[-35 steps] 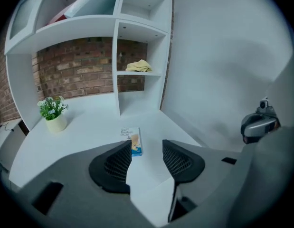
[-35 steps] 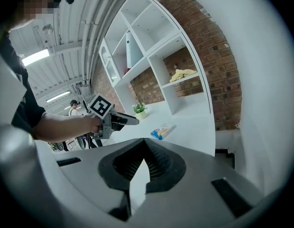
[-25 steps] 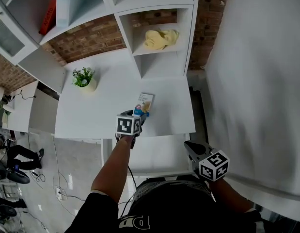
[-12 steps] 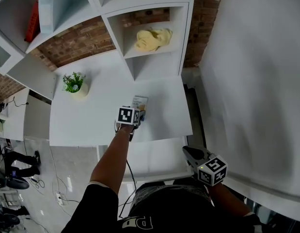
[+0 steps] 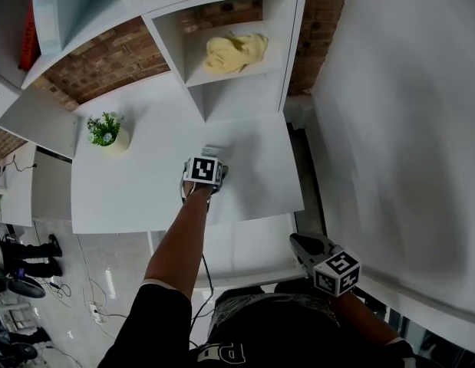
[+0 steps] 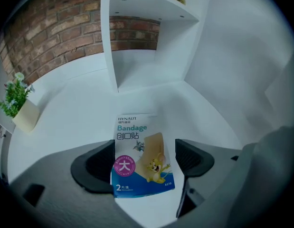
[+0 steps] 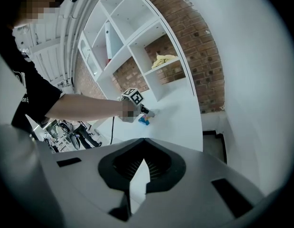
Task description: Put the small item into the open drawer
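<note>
Our left hand-held gripper (image 6: pixel 143 161) is spread wide, its jaws just opened, and between them the small flat blue-and-white packet (image 6: pixel 137 132) lies on the white worktop (image 6: pixel 80 113). We read "HYNAUT", "Bandage", a pink "大" and "A170". Our right hand-held gripper (image 7: pixel 143 167) is pressed together on nothing.

White desk (image 5: pixel 145 198), bandage packet (image 6: pixel 139 156) (lying flat), potted plant (image 5: pixel 107 131)

Head view: bandage pkt (image 5: pixel 214 150) mostly hidden behind left gripper (image 5: pixel 209 163).
</note>
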Demonstrator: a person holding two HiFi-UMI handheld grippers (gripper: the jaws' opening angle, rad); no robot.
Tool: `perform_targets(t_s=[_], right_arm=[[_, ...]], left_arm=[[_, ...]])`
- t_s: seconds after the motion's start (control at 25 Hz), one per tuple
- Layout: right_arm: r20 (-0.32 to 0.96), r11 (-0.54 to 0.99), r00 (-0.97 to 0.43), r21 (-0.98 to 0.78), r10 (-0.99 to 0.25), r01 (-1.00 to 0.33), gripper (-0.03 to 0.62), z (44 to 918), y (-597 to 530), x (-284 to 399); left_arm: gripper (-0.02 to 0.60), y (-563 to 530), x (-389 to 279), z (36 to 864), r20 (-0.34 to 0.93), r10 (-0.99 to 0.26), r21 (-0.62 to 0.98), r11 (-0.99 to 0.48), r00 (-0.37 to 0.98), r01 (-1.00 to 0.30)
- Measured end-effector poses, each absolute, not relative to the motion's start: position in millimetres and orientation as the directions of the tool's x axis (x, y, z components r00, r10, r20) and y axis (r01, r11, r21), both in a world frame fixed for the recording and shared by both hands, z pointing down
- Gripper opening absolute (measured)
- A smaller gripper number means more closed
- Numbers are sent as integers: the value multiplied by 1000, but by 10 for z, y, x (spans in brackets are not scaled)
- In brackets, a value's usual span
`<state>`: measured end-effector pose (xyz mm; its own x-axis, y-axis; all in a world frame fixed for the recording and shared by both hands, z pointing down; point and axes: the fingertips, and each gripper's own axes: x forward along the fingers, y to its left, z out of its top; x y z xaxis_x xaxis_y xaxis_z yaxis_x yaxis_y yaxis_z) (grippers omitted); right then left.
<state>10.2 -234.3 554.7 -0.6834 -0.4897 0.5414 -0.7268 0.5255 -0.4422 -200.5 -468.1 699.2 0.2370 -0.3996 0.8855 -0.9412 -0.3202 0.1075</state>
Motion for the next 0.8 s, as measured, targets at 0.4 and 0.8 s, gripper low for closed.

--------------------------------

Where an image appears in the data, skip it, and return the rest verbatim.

[-35 steps] 
[-35 steps] 
[-25 steps] 
[-12 steps] 
[+0 steps] 
[+0 steps] 
[+0 steps] 
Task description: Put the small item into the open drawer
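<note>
Our left hand-held gripper (image 6: pixel 143 161) is spread wide, its jaws just opened, and between them the small flat blue-and-white packet (image 6: pixel 137 132) lies on the white worktop (image 6: pixel 80 113). We read "HYNAUT", "Bandage", a pink "大" and "A170". Our right hand-held gripper (image 7: pixel 143 167) is pressed together on nothing.

White desk (image 5: pixel 145 198), bandage packet (image 6: pixel 139 156) (lying flat), potted plant (image 5: pixel 107 131)

Head view: bandage pkt (image 5: pixel 214 150) mostly hidden behind left gripper (image 5: pixel 209 163).
</note>
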Demonstrator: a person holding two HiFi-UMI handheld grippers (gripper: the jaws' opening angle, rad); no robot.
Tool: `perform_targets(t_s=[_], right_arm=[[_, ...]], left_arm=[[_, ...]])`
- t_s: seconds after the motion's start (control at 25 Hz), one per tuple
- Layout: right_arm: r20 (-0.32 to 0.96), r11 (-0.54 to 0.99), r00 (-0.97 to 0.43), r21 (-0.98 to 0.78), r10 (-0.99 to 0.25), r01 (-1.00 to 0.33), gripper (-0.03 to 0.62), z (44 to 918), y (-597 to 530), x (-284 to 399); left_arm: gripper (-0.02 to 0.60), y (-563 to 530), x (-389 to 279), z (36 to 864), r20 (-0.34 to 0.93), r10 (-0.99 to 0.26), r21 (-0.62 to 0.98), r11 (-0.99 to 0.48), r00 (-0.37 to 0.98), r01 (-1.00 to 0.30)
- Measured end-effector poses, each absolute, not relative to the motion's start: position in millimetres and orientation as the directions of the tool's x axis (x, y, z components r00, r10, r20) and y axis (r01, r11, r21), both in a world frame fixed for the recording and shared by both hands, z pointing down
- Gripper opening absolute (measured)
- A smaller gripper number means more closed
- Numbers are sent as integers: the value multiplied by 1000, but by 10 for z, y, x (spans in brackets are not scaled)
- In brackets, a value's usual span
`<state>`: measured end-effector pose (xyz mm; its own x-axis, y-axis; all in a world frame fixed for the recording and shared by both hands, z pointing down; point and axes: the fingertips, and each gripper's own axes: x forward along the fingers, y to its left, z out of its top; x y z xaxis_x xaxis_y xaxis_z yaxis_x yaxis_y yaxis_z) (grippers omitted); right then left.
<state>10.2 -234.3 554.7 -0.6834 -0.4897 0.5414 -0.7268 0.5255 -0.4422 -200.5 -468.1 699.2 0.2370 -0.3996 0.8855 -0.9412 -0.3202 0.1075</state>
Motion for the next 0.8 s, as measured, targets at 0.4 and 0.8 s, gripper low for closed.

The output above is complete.